スキル面では「自分の保育観についてしっかりと説明できる」「子どもの対応の具体例を示し、適切に解答できる」など園独自の基準を設け、採用後のミスマッチを防げるように工夫するとよいかもしれません。
②求人票の内容は正確に記載する
求人票は、求職者側が保育園を選ぶ際の大切な指標となります。
採用が成功しても、求職者側が「実際の勤務状況が求人票と相違があった」という理由で離職することがないように、正しい情報を明確に記載しましょう。
求人の基本的な書き方
厚生労働省の「最低限明示しなければならない労働条件等」は以下の通りです。
- 業務内容
- 契約期間
- 就業場所
- 就業時間
- 休憩時間
- 休日
- 時間外労働
- 賃金
- 加入保険
- 募集者の氏名又は名称
※(〇派遣労働者として雇用する場合は雇用形態:派遣労働者などと表記)
上記の内容を正確に記入し、求める人物像を求職者に伝えていきましょう。
残業が多い場合はどうする?
また、人材不足の園は、時間外労働が発生する場合も多いかもしれません。
その際はここ数カ月の残業を平均した数字などを記入することが大切です。それだけを記載すると「残業がある園」という印象で終わってしまう可能性もあるでしょう。
「未経験OKアットホームな環境の中で保育活動ができます!」
「お盆・年末年始に長期休暇の取得可能!子育て中のママもたくさん働いています。」
など、違った視点で自園の特色をアピールして、求職者の目に留まるような工夫も必要になります。
ただし、このように求人票によいことばかり記載するのではなく、マイナスになりうる点も正確に記入することは、ミスマッチの軽減につながるかもしれません。
③保育士採用における面接内容を見直す
面接は、保育士の採用を決定するために重要な項目です。
保育施設では面接を通して求職者とコミュニケーションを取りながら、人柄や自園への適性などを選考します。
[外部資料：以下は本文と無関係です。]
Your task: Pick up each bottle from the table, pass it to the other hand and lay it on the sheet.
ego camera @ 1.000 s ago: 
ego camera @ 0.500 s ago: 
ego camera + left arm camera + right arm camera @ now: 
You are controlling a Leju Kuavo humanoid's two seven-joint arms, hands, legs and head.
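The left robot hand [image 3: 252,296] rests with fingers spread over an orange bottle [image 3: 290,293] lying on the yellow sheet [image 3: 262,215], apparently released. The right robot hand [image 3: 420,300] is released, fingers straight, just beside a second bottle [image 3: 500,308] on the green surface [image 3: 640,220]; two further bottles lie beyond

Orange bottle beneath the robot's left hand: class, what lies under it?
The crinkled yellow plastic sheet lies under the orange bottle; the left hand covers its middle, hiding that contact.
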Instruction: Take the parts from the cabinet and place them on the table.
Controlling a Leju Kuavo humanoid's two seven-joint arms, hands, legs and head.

求職者の人物像を知る大切な機会となる一方で、園の仕事内容を具体的に説明する場となります。
例えば、園見学を行ってから面接してもよいでしょう。
実際の保育現場を紹介すると、一日の保育活動の流れや子どもとの接し方、カリキュラムの説明、勤務体制などを伝えやすくなります。
求職者が勤務を開始する前に働き方や保育方針など具体的なイメージを持つことにつながり、継続的な勤務を後押しできるかもしれません。
また、面接ではよい面ばかりではなく、残業や業務負担などのデメリットも正直に伝えることが大切です。併せて、どんなサポートを行なっているかも説明すれば求職者側も安心して働くことができるでしょう。
④採用後のフォロー体制を整える
保育士さんの採用のミスマッチを防ぐためには、採用後のフォローが重要となるでしょう。
新人の方の不安を和らげるためにも、具体的な対策を練っておきましょう
歓迎方法を工夫する
歓迎会やウェルカムボードを作成し、新人保育士さんに歓迎の気持ちを表しましょう。「あなたと仕事ができることが嬉しい」「いっしょに子どもの成長を見守りましょう」といったメッセージを伝えるとよいかもしれません。
仕事に追われ、新人保育士さんを迎える余裕がないという場合もあるかもしれません。しかし、具体的に歓迎の想いを伝えることで、職場の和やかな雰囲気が伝わり、早期離職を防ぐことができそうです。正社員、パートなど雇用形態に関係なく、平等に歓迎することがポイントです。
新人育成マニュアルを作成する
教育担当の方が忙しい場合や人手不足の園では、新人保育士さんへのサポートが行き届かないケースもあるようです。事前に新人育成マニュアルを作成し、フォロー体制を整えていきましょう。
電話対応や会議の参加の仕方、保護者への接し方などのポイントをまとめるとよいかもしれません。
また、「子どもが足をくじいてしまった」「保護者からクレームがあった」などさまざまなトラブルが起こることも考えられます。事例などを挙げて説明し、報告の仕方や対応方法を伝えるとよさそうです。
その他にも、精神的にケアできる人材を配置したり、意見交換をする時間を設けたりと、悩みを解消して保育に集中できるよう、環境を整えていきましょう。
保育士の採用ミスマッチの防止対策に取り組み、人材確保に活かそう
保育士の人材不足の中、採用ミスマッチを防ぐことは大切です。
園側と求職者側の考えのズレが生じないように、求人票の作成や面接の応対を心がけていきましょう。
また、多忙なあまり、新人保育士さんを充分にフォローする余裕がない保育施設もあるかもしれません。まずは日常的にできる取り組みなどを考え、新人の方が「不安を抱いていないか」「疑問や質問はないか」などの配慮をして、信頼関係を築くことが大切です。
保育士の中途採用を成功に導き、人材の定着に繋げるためにも、採用におけるミスマッチの対策に取り組んでいきましょう。